Microsoft disrupted the group in August 2022 and, in the time since, Recorded Future has tracked it as it not so subtly attempted to shift to new infrastructure.
On Thursday, Microsoft returned to report on its latest efforts at evasion.
These efforts include five primary new tricks, most notably the weaponization of email marketing platforms.
Microsoft declined to provide comment for this article.
Star Blizzard's Latest TTPs To aid in sneaking past email filters, Star Blizzard has started using password-protected PDF lure documents, or links to cloud-based file sharing platforms with the protected PDFs contained within.
The passwords to these documents typically come packaged in the same phishing email, or an email sent shortly after the first.
As small roadblocks for potential human analysis, Star Blizzard has begun using a domain name service provider as a reverse proxy - obscuring the IP addresses associated with its virtual private servers - and server-side JavaScript snippets intended to prevent automated scanning of its infrastructure.
It's also using a more randomized domain generation algorithm, to make detecting patterns in its domains more cumbersome.

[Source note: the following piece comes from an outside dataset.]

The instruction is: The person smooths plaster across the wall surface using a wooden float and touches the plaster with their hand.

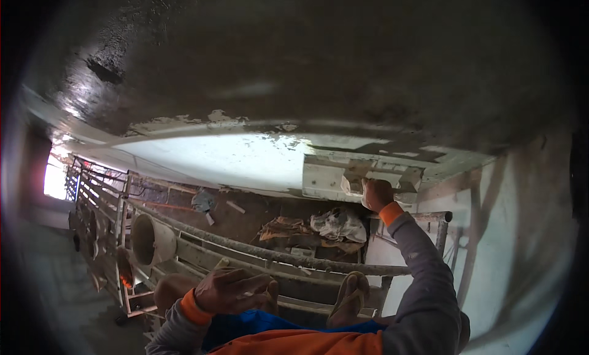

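Observation:
My right hand (377, 194) is raised to the wall, its fingers wrapped round the block-shaped handle of a wide, pale plastering float (319, 176). The float lies along the lower edge of dark, wet-looking plaster on the wall (319, 66), beside a bright bare strip (221, 158). Low on the left, in front of my body, my left hand (230, 290) has its fingers bent and pointing right. A light tan, stick-like end shows just above it. What this hand holds is mostly hidden.
I am on a scaffold with a splattered rail (257, 252) between me and the wall. A pale bucket (152, 239) is by the rail on the left. Below lie crumpled sacks (337, 225) and rubble. A pale side wall (491, 232) stands on the right.

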Motion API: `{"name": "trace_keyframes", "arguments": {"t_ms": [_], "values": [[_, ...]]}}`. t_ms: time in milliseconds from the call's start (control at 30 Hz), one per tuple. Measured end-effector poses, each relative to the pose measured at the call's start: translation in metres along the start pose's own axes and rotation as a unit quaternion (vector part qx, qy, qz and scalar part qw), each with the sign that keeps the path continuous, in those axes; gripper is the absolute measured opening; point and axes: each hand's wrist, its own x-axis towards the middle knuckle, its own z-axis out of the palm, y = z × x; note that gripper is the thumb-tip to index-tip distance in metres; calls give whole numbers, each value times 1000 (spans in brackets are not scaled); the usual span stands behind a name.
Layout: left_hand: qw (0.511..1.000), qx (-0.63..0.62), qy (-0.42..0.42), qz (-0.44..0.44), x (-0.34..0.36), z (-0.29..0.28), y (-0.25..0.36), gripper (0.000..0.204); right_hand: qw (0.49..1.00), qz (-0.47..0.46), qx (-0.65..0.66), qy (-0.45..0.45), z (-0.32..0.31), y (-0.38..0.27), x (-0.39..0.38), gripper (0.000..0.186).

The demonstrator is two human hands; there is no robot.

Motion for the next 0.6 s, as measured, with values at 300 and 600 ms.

As Microsoft points out however, Star Blizzard domains still share certain defining characteristics: they're typically registered with Namecheap, in groups that often use similar naming conventions, and they sport TLS certifications from Let's Encrypt.
Besides its smaller tricks, Star Blizzard has begun to utilize the email marketing services Mailerlite and HubSpot for directing its phishing escapades.
Sometimes the hackers have crossed tactics, embedding within the body of their password-protected PDFs the email marketing URLs they use to redirect to their malicious servers.
This combo removes the need to include its own domain infrastructure in the emails.
Recently, researchers observed the group using email marketing services to target think tanks and research organizations, using a common lure, with the goal of obtaining credentials for a U.S. grants management portal.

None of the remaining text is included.